[Records excerpted from a collection]

Start of Block

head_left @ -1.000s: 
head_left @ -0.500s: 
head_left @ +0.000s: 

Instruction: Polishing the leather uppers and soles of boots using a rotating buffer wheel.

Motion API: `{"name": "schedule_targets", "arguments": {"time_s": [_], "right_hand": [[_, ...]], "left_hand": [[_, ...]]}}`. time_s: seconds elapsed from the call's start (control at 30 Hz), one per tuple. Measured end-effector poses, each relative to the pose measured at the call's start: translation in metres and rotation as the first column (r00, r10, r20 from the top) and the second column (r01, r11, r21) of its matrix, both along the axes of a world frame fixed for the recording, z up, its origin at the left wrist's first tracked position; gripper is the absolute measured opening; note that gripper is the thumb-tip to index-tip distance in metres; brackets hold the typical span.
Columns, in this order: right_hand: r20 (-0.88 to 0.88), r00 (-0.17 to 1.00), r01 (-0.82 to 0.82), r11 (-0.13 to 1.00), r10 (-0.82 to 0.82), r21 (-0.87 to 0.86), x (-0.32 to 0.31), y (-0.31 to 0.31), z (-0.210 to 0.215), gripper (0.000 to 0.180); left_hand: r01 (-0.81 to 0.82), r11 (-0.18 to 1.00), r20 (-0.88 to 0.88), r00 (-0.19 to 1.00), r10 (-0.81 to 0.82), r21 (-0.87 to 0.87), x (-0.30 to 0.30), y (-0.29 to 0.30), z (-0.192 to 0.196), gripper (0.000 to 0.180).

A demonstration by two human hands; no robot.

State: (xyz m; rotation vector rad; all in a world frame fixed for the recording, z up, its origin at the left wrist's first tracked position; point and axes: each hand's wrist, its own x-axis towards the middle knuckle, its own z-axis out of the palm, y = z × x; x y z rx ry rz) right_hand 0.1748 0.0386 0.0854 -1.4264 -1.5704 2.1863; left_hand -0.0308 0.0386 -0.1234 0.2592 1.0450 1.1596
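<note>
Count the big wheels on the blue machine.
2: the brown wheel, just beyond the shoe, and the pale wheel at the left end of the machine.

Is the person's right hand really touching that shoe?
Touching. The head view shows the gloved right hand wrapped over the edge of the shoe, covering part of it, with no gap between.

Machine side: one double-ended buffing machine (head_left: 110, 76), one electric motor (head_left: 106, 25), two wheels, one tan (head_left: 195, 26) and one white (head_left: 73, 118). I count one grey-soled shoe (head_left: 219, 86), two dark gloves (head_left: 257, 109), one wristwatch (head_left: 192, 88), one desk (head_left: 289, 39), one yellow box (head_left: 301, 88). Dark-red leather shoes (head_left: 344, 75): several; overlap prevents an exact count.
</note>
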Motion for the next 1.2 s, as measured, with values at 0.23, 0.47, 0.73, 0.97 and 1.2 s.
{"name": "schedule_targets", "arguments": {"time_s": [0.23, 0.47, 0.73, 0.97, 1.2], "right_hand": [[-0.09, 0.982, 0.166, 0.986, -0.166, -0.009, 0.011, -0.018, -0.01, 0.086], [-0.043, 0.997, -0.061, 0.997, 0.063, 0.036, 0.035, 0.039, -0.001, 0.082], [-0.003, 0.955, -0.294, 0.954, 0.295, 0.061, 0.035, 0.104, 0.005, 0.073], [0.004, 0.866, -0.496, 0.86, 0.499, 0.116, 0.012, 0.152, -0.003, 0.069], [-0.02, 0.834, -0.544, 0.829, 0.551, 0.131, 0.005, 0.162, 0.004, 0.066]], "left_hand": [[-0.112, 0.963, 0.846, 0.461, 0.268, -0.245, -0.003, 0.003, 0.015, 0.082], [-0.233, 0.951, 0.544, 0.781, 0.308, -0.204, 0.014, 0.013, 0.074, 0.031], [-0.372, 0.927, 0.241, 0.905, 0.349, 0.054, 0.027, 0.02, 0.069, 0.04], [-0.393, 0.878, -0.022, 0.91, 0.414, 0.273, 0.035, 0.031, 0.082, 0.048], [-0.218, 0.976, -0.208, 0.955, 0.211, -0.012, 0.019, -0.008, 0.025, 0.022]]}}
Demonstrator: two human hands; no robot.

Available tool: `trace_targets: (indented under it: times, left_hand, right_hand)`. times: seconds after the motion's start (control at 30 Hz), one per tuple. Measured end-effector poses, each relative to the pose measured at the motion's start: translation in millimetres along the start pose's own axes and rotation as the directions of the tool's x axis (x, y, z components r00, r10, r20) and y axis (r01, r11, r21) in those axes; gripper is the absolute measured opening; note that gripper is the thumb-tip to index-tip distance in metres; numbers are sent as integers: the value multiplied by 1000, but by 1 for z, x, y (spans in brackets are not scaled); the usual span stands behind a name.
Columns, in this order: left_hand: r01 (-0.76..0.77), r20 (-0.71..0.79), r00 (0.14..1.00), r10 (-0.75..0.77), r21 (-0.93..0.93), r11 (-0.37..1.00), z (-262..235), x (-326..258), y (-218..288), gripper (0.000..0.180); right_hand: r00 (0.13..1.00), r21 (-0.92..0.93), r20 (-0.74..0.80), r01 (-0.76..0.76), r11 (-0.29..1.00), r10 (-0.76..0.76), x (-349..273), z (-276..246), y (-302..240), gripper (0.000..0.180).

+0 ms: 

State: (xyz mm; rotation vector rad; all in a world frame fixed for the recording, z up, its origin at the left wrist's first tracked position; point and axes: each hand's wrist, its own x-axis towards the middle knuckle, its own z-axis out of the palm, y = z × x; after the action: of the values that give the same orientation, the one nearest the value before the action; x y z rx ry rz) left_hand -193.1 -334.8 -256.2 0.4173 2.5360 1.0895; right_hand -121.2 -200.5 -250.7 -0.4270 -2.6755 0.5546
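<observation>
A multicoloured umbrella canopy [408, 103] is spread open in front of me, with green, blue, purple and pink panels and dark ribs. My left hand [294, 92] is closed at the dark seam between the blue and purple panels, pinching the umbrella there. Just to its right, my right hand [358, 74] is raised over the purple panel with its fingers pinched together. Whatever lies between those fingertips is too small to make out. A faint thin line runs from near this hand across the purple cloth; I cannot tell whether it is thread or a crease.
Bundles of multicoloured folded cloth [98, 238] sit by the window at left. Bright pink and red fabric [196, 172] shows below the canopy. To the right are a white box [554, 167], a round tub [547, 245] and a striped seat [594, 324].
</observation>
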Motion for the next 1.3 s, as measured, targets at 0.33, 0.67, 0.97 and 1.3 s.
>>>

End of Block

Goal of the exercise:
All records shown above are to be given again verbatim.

Task solution:
head_left @ -1.000s: 
head_left @ -0.500s: 
head_left @ +0.000s: 

Instruction: Polishing the leather uppers and soles of boots using a rotating buffer wheel.

Motion API: `{"name": "schedule_targets", "arguments": {"time_s": [_], "right_hand": [[_, ...]], "left_hand": [[_, ...]]}}`. time_s: seconds elapsed from the call's start (control at 30 Hz), one per tuple. Measured end-effector poses, each relative to the pose measured at the call's start: translation in metres and rotation as the first column (r00, r10, r20 from the top) and the second column (r01, r11, r21) of its matrix, both along the axes of a world frame fixed for the recording, z up, its origin at the left wrist's first tracked position; gripper is the absolute measured opening; note that gripper is the thumb-tip to index-tip distance in metres; brackets hold the typical span.
Columns, in this order: right_hand: r20 (-0.88 to 0.88), r00 (-0.17 to 1.00), r01 (-0.82 to 0.82), r11 (-0.13 to 1.00), r10 (-0.82 to 0.82), r21 (-0.87 to 0.86), x (-0.32 to 0.31), y (-0.31 to 0.31), z (-0.210 to 0.215), gripper (0.000 to 0.180); left_hand: r01 (-0.81 to 0.82), r11 (-0.18 to 1.00), r20 (-0.88 to 0.88), r00 (-0.19 to 1.00), r10 (-0.81 to 0.82), r21 (-0.87 to 0.87), x (-0.30 to 0.30), y (-0.29 to 0.30), z (-0.192 to 0.196), gripper (0.000 to 0.180).

A demonstration by two human hands; no robot.

State: (xyz m; rotation vector rad; all in a world frame fixed for the recording, z up, its origin at the left wrist's first tracked position; point and axes: each hand's wrist, its own x-axis towards the middle knuckle, its own z-axis out of the palm, y = z × x; x y z rx ry rz) right_hand 0.1748 0.0386 0.0854 -1.4264 -1.5704 2.1863; left_hand -0.0308 0.0386 -0.1234 0.2592 1.0450 1.1596
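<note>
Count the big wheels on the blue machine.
2: the brown wheel, just beyond the shoe, and the pale wheel at the left end of the machine.

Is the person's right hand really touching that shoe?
Touching. The head view shows the gloved right hand wrapped over the edge of the shoe, covering part of it, with no gap between.

Machine side: one double-ended buffing machine (head_left: 110, 76), one electric motor (head_left: 106, 25), two wheels, one tan (head_left: 195, 26) and one white (head_left: 73, 118). I count one grey-soled shoe (head_left: 219, 86), two dark gloves (head_left: 257, 109), one wristwatch (head_left: 192, 88), one desk (head_left: 289, 39), one yellow box (head_left: 301, 88). Dark-red leather shoes (head_left: 344, 75): several; overlap prevents an exact count.
</note>
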Motion for the next 1.2 s, as measured, with values at 0.23, 0.47, 0.73, 0.97 and 1.2 s.
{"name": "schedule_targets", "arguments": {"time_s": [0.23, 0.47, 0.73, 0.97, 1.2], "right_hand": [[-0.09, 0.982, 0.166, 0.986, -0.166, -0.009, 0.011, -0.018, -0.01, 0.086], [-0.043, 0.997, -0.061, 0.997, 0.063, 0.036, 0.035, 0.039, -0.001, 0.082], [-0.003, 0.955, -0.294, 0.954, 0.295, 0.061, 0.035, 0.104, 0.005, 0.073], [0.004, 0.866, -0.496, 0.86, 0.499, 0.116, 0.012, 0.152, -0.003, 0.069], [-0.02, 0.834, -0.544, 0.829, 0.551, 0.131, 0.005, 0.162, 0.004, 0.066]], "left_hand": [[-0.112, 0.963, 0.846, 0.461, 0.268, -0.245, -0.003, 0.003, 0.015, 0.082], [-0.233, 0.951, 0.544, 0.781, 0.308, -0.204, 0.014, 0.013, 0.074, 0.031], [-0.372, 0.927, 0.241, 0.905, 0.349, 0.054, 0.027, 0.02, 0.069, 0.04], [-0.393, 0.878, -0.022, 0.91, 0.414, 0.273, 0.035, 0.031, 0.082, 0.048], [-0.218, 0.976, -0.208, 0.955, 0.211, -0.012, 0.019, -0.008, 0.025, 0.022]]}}
Demonstrator: two human hands; no robot.

Available tool: `trace_targets: (indented under it: times, left_hand, right_hand)`. times: seconds after the motion's start (control at 30 Hz), one per tuple. Measured end-effector poses, each relative to the pose measured at the motion's start: translation in millimetres along the start pose's own axes and rotation as the directions of the tool's x axis (x, y, z components r00, r10, r20) and y axis (r01, r11, r21) in those axes; gripper is the absolute measured opening; note that gripper is the thumb-tip to index-tip distance in metres; numbers are sent as integers: the value multiplied by 1000, but by 1 for z, x, y (spans in brackets are not scaled); the usual span stands behind a name.
Columns, in this order: left_hand: r01 (-0.76..0.77), r20 (-0.71..0.79), r00 (0.14..1.00), r10 (-0.75..0.77), r21 (-0.93..0.93), r11 (-0.37..1.00), z (-262..235), x (-326..258), y (-218..288), gripper (0.000..0.180); right_hand: r00 (0.13..1.00), r21 (-0.92..0.93), r20 (-0.74..0.80), r01 (-0.76..0.76), r11 (-0.29..1.00), r10 (-0.76..0.76), x (-349..273), z (-276..246), y (-302..240), gripper (0.000..0.180).

+0 ms: 

State: (xyz mm; rotation vector rad; all in a world frame fixed for the recording, z up, its origin at the left wrist's first tracked position; point and axes: each hand's wrist, its own x-axis towards the middle knuckle, its own z-axis out of the palm, y = z × x; after the action: of the values that give the same orientation, the one nearest the value before the action; x y z rx ry rz) left_hand -193.1 -334.8 -256.2 0.4173 2.5360 1.0895; right_hand -121.2 -200.5 -250.7 -0.4270 -2.6755 0.5546
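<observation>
A multicoloured umbrella canopy [408, 103] is spread open in front of me, with green, blue, purple and pink panels and dark ribs. My left hand [294, 92] is closed at the dark seam between the blue and purple panels, pinching the umbrella there. Just to its right, my right hand [358, 74] is raised over the purple panel with its fingers pinched together. Whatever lies between those fingertips is too small to make out. A faint thin line runs from near this hand across the purple cloth; I cannot tell whether it is thread or a crease.
Bundles of multicoloured folded cloth [98, 238] sit by the window at left. Bright pink and red fabric [196, 172] shows below the canopy. To the right are a white box [554, 167], a round tub [547, 245] and a striped seat [594, 324].
</observation>
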Motion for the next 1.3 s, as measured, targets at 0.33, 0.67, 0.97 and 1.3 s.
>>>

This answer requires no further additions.